I think your math is wrong - here's a formula I learned in chemistry, dimensional analysis:

Solve for $$/day

$$/day = $45/96oz x 8oz/1 serving x 2 servings/1 day =
45 x 8 x 2 = 720
96 x 1 x 1 = 96
720 divided by 96 = $7.50/day x 30 days = $225

Feeding 2lbs (32oz) of the raw per day sounds like a lot - here's a link to the NV website feeding guide. Also while you are on there, sign up on their website, they will occasionally send you coupons in your email.
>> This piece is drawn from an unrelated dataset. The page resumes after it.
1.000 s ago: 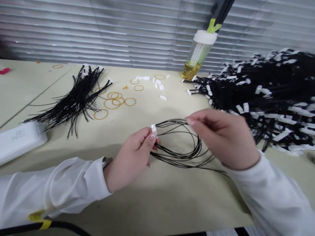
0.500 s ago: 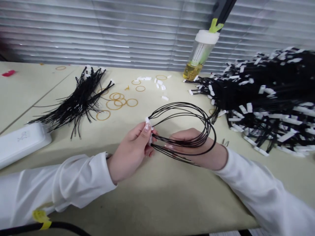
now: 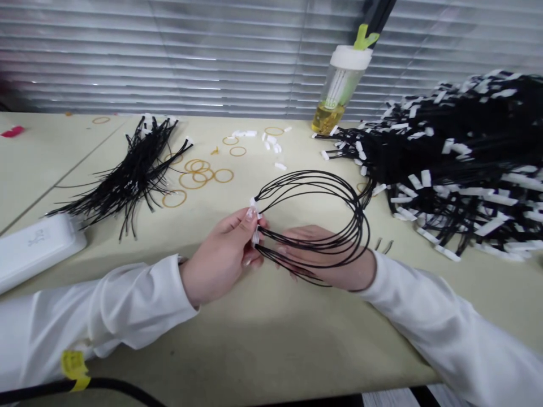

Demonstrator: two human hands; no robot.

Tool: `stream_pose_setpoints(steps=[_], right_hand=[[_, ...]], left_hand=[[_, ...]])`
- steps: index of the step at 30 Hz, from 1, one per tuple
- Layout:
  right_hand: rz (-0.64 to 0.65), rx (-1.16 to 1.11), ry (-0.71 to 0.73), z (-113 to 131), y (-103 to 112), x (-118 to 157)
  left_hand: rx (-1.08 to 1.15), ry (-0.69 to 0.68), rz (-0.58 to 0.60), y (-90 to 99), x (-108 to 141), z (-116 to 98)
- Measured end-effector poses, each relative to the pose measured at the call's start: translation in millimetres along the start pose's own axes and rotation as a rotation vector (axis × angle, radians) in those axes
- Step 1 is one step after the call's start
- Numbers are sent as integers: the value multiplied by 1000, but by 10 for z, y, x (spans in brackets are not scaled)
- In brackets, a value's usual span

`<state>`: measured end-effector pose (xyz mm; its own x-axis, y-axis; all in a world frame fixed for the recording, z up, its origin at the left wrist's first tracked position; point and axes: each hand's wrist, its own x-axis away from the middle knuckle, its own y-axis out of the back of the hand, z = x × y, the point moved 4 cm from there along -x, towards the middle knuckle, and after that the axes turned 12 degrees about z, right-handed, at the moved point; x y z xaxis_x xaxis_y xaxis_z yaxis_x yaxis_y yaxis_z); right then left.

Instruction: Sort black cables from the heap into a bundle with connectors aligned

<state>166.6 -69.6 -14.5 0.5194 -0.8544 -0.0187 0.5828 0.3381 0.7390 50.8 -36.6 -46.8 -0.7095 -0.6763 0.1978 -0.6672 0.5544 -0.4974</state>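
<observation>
A looped wire harness [image 3: 360, 217] of several thin black wires is held up over the table. Its white connector [image 3: 255, 234] is pinched between the thumb and fingers of my left hand [image 3: 224, 251]. From there the wires arc up and round to the right and come back to the connector. My right hand [image 3: 326, 257] is inside and behind the lower part of the loop, its fingers closed around the lower wires close to the connector. Wires crossing in front hide part of those fingers.
A large heap of black wires with white connectors [image 3: 466, 152] lies right. A smaller black wire bundle [image 3: 131, 169] and a white case [image 3: 40, 249] are left. Between lie rubber bands [image 3: 197, 172] and loose white connectors [image 3: 271, 144]. A clear bottle [image 3: 339, 90] stands by the blinds.
My right hand has moved slightly left along the wires, towards the connector. My left hand keeps its pinch. The whole view has shifted a little.
</observation>
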Motion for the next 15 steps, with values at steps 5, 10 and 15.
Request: stream_pose_setpoints(steps=[5,10,15], right_hand=[[117,-33,73,26,-21,30],[-9,155,60,-68,22,107],[-171,593,-10,-29,223,211]], left_hand=[[93,74,178,6,-43,18],[103,113,245,22,-56,21],[174,127,197,-15,-22,3]])
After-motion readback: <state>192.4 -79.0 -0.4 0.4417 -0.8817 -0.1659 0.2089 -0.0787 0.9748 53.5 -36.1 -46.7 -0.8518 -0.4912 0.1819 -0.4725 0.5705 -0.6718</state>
Feeding Guide | Instinct Pet Food for Dogs and Cats

The last bag of 12/8oz patties was Venison for $38.99, the chicken and beef are less, maybe you could add the cheaper products to reduce your food costs?


----------



## eliascooper (Jun 18, 2013)

Gretchen said:


> I think your math is wrong - here's a formula I learned in chemistry, dimensional analysis:
> 
> Solve for $$/day
> 
> ...


Thanks Gretchen, but i don't think my math is wrong, i made a mistake, he's supposed to get 4 8oz patties a day, not 2.. i was feeding him 2 a meal.. Natures Variety site says for a puppy his weight he should be fed approx 32oz a day

Here in Canada things are usually a few bucks more.

so it's pretty close to $15 a day +/- a few dollars.


----------



## Flutter (Aug 2, 2013)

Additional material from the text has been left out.